Why do I need a Shareholders’ Agreement (Partnership Agreement)?

Business & Company 16/08/2013 by Sam Roberts

Why do I need a Shareholders’ Agreement (Partnership Agreement)?

Anyone who is a co-owner in a business should have a Shareholders’ Agreement (if the business is carried on by a company) or a Partnership Agreement. These Agreements minimize the likelihood of a dispute by ensuring that the co-owners have considered the objects of the business and their individual roles, rights and responsibilities. Disputes between co-owners who have not entered into a shareholders’ Agreement are more common as there has generally not been any prior consideration or discussion of the co-owners’ respective commitment to the business or restrictions on dealing with their interest in the business.

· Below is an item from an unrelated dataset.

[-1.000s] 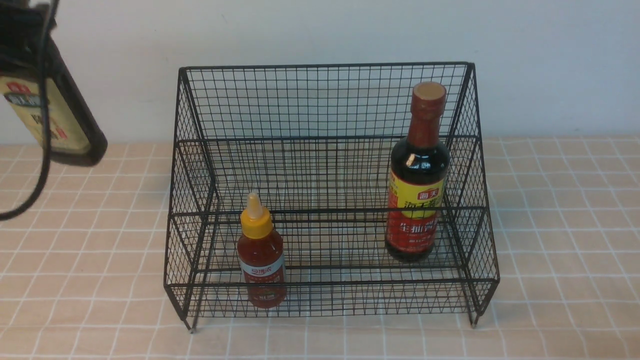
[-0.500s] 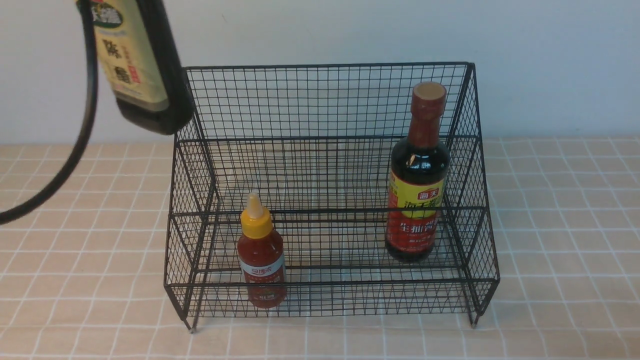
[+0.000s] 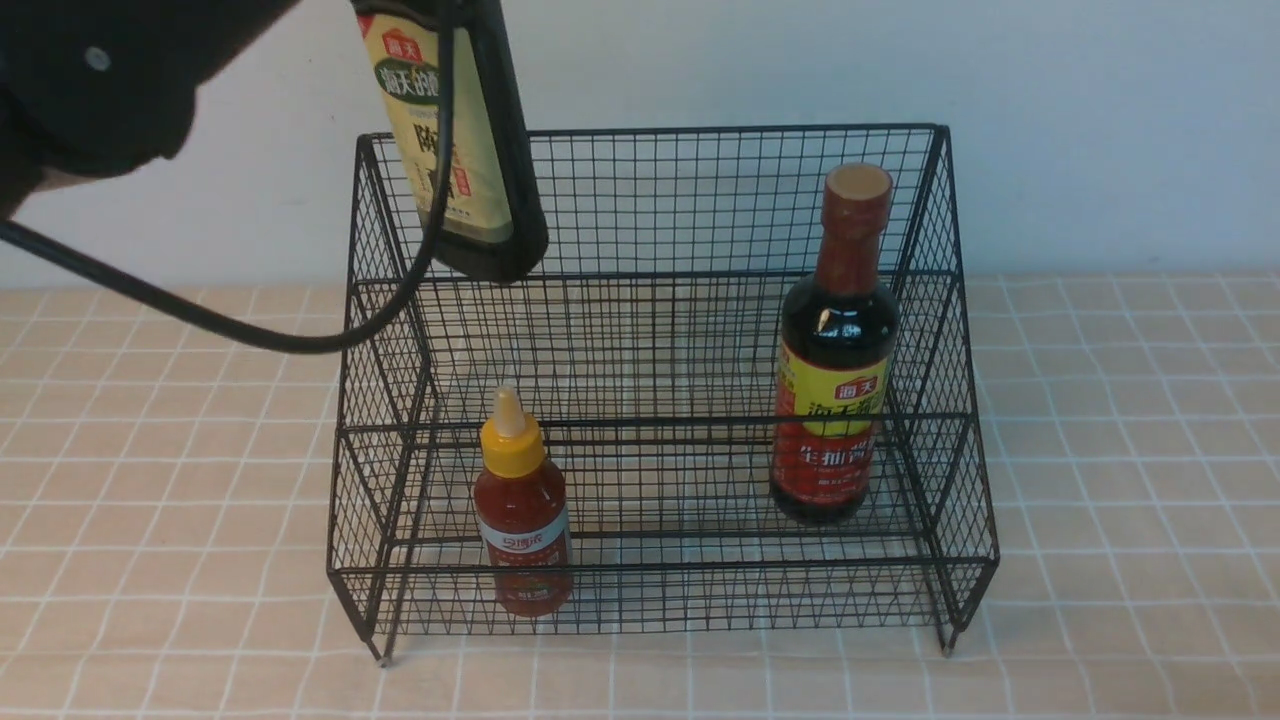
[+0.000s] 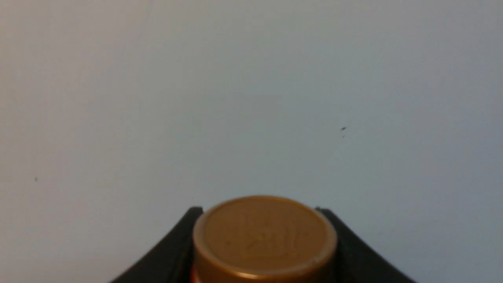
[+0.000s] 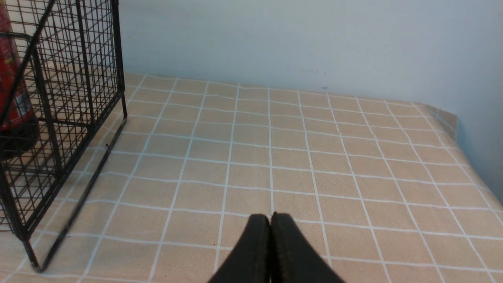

Most people that enter into business together are confident that they can maintain an amicable relationship when running the business, however, where the relationship can not be maintained, co-owners who have not made a Shareholders’ Agreement stand to lose considerably more. Disputes in relation to the following are more likely to have a crippling effect on you and/or your business in the absence of a Shareholders’ Agreement:

  • The direction and growth of the business;
  • The appointment or removal of a person as a Director;
  • The level and minimum duration of each co-owners’ commitment of time and financial resources;
  • The denial of a co-owner to relevant information and/or exclusion from decision making;
  • The payment of dividends vs the retaining of profits for future growth;
  • The issue of new shares to new investors/co-owners;
  • The sale of a Shareholder’s Shares to an unsuitable third party or without first offering the Shares to the other Shareholders;
  • The sabotage by a co-owner of a proposed take-over or merger;
  • The right to buy back the Shares of a co-owner who is no longer fulfilling their contribution to the business as originally contemplated;
  • The valuation of the Shares of an outgoing co-owner;
  • The carrying on of a similar business by a former Shareholder in competition with the business.

The time and cost alone of dealing with any of the above disputes can lead to the financial ruin of a business and total loss of value of a co-owner’s equity.